Illuminating the Past in Memoir
How do memoirists re-enter the mysteries of past experience?
The answer, for many of us, resides in our ability to 'play' with the past and find enjoyment in exciting literary techniques memoirists and fiction writers have passed down to us. To that end, our writing exercises will focus primarily on imagery and perspective: imagery, because a few carefully curated sensory details can often illuminate the past in extraordinary and surprising ways; perspective, because speaking about the past with authority always involves looking at it from a unique angle. The combined force of these two tools can offer up a fresh take on the past that gives us the distance and freedom to play with our stories and shape them into what they need to become.
We will be considering excerpts from memoirs and other nonfiction pieces (and occasionally excellent autofiction) as a way of solving any problems we have encountered thus far in our memoir writing. Though writers are not required to have completed a draft of a memoir, they should come to the class with fully formed ideas for projects.

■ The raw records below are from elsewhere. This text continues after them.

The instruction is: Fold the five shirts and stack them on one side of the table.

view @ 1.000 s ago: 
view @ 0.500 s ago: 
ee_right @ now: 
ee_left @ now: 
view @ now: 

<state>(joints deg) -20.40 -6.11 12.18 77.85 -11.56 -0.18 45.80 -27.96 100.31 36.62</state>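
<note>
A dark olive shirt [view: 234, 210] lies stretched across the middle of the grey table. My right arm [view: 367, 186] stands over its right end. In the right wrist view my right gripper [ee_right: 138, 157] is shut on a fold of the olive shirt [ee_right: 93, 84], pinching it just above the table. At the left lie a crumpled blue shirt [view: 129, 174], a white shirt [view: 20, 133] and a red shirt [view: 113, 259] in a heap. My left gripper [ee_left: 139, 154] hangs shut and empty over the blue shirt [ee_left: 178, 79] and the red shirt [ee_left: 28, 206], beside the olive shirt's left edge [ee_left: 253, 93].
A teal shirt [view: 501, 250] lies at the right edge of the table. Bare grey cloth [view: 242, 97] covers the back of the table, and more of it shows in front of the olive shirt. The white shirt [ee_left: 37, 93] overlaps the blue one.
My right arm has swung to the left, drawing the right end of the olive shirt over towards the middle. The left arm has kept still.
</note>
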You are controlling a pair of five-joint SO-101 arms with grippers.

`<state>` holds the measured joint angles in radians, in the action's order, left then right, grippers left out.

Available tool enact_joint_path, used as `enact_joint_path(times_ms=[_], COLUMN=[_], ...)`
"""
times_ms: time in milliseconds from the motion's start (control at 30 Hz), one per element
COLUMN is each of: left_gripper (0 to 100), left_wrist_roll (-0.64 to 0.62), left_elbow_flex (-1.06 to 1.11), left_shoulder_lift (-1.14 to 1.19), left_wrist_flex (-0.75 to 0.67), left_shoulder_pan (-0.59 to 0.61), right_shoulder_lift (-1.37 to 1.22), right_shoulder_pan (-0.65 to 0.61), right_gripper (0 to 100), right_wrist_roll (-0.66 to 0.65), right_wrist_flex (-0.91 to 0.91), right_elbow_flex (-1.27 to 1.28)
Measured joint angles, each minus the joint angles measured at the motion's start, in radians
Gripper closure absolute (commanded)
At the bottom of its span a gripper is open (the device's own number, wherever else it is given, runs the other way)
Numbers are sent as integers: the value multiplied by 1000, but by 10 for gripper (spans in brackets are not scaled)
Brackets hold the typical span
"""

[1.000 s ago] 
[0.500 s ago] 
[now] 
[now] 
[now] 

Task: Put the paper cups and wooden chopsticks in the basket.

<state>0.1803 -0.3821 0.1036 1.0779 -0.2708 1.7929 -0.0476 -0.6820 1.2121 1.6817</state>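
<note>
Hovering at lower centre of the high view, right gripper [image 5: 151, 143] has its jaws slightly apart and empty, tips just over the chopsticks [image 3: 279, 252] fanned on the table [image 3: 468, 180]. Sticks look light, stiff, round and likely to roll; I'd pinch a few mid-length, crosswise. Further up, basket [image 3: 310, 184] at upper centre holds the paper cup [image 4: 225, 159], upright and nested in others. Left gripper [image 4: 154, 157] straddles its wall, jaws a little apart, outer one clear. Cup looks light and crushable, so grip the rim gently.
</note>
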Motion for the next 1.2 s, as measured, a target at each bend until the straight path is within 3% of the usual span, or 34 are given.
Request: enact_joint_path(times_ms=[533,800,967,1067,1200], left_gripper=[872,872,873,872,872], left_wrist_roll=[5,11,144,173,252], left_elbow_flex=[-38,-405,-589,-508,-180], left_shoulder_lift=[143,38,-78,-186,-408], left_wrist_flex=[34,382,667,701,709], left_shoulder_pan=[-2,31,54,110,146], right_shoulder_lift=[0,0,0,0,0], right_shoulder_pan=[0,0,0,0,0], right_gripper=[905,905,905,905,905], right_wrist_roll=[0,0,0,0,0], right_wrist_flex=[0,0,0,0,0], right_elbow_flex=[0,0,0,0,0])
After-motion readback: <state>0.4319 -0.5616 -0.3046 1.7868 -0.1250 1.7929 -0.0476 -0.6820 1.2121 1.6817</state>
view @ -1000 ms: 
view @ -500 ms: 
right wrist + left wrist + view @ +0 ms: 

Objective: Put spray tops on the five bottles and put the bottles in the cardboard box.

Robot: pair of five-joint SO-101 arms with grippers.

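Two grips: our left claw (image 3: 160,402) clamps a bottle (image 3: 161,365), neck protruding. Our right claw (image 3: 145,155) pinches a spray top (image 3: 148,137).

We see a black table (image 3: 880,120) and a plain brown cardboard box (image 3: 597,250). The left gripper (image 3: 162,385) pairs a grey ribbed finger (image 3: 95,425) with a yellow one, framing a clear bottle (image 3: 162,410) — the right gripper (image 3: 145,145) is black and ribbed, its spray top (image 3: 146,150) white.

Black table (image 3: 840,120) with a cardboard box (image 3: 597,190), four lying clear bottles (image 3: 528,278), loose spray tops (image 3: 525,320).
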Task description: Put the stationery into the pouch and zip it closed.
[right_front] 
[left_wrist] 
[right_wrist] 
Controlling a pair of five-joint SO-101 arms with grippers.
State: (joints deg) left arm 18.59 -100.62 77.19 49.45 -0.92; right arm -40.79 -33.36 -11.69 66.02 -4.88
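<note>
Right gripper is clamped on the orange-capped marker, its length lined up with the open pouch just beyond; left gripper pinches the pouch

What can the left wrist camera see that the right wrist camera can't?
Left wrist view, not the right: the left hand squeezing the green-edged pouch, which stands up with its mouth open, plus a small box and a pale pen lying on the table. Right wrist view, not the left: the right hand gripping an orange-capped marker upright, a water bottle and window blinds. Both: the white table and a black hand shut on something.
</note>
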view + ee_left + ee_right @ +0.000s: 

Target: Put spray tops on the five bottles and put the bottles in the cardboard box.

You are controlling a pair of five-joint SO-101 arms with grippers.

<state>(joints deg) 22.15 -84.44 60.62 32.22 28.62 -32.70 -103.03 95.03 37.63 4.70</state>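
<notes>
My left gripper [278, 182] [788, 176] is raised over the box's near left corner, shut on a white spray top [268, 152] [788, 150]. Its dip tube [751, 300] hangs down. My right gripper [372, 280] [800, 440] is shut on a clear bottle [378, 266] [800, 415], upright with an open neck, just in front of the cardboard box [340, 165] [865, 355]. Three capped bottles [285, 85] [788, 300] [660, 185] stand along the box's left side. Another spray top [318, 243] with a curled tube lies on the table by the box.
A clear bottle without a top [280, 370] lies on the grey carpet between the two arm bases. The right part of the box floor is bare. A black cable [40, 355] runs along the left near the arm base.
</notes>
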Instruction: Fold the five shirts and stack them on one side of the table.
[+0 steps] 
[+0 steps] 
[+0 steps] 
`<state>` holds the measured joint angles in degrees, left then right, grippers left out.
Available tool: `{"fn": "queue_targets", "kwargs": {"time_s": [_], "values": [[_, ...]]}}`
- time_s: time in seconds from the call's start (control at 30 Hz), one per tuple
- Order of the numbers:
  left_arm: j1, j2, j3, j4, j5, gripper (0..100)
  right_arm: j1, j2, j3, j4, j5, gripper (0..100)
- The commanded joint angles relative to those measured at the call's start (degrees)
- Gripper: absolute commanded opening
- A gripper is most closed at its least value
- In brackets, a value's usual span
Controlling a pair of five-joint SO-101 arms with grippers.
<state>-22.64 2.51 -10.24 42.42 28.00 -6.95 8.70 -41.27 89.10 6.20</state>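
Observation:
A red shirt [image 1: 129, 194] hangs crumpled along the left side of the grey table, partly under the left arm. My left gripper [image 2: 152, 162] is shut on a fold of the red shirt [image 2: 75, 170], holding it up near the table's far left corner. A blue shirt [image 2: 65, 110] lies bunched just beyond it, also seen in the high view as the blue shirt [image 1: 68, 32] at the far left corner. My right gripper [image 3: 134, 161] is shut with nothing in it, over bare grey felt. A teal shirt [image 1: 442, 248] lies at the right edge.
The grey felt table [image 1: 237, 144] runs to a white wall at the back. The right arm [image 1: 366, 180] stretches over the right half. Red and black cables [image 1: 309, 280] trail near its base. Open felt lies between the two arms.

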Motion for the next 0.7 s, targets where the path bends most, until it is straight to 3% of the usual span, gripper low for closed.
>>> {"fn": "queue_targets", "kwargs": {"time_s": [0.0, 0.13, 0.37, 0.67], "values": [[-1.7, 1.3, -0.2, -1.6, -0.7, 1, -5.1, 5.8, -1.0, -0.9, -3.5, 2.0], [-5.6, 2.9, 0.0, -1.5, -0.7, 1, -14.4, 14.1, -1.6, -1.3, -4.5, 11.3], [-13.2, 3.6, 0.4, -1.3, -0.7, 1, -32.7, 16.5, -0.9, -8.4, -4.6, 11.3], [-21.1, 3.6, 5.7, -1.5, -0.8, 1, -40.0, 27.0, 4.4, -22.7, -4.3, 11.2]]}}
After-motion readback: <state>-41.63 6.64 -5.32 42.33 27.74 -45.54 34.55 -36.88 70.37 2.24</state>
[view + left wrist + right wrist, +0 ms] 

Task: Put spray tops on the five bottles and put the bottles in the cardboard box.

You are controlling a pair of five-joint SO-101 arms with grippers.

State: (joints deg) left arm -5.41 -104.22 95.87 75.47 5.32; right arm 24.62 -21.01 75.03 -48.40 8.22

Garrard Conley's first book, Boy Erased: a memoir (Penguin 2016) was a top Oprah.com, Buzzfeed, and L.A. Times nonfiction read and is soon to be a major motion picture from Focus Features (September 2018). His fiction and nonfiction have appeared in TIME, VICE, Virginia Quarterly Review, CNN, and elsewhere. He has been a Bread Loaf and Sewanee scholar and currently teaches the Memoir Incubator program at Grub Street in Boston. His first novel is forthcoming from Riverhead/Penguin. He lives with his husband in Brooklyn.